* Try it: Line by line, repeat the material below exactly and leave the images out.

^^^^^^^^

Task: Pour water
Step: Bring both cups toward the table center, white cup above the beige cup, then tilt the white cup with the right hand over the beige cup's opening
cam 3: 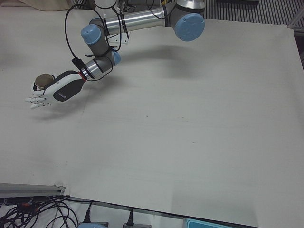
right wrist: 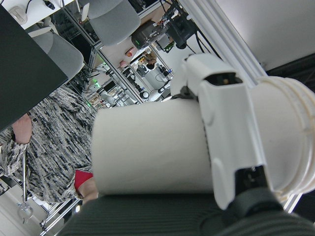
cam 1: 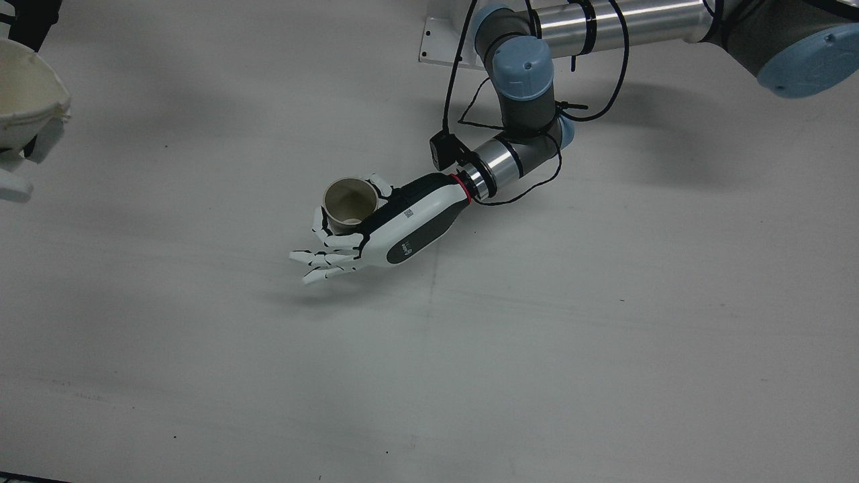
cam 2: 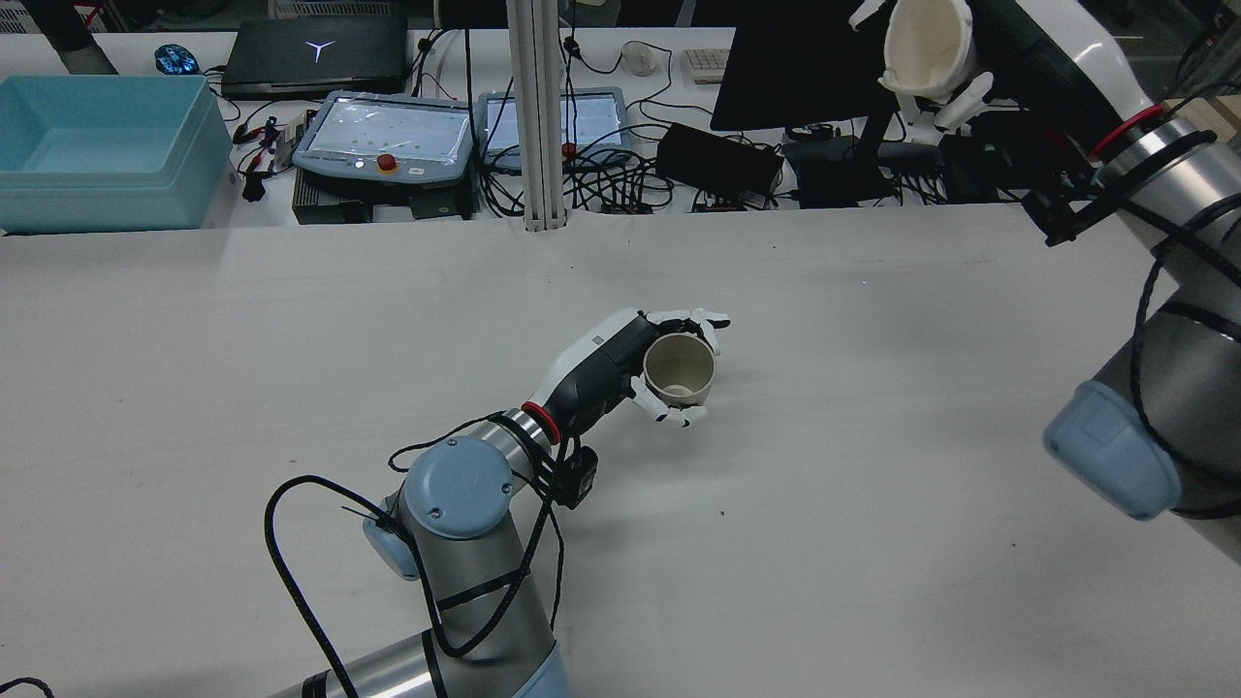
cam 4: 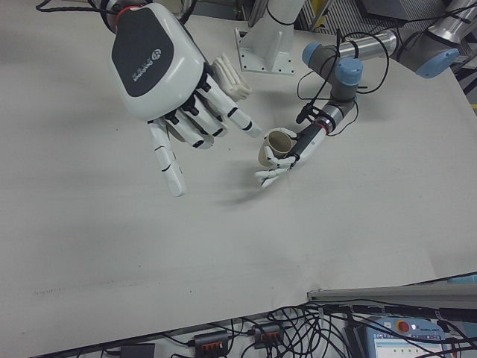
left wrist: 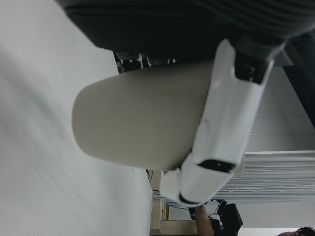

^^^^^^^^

* Written response:
Task: Pour water
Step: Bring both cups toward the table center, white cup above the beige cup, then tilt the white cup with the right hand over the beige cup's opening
cam 3: 
right wrist: 
cam 1: 
cam 2: 
cam 4: 
left wrist: 

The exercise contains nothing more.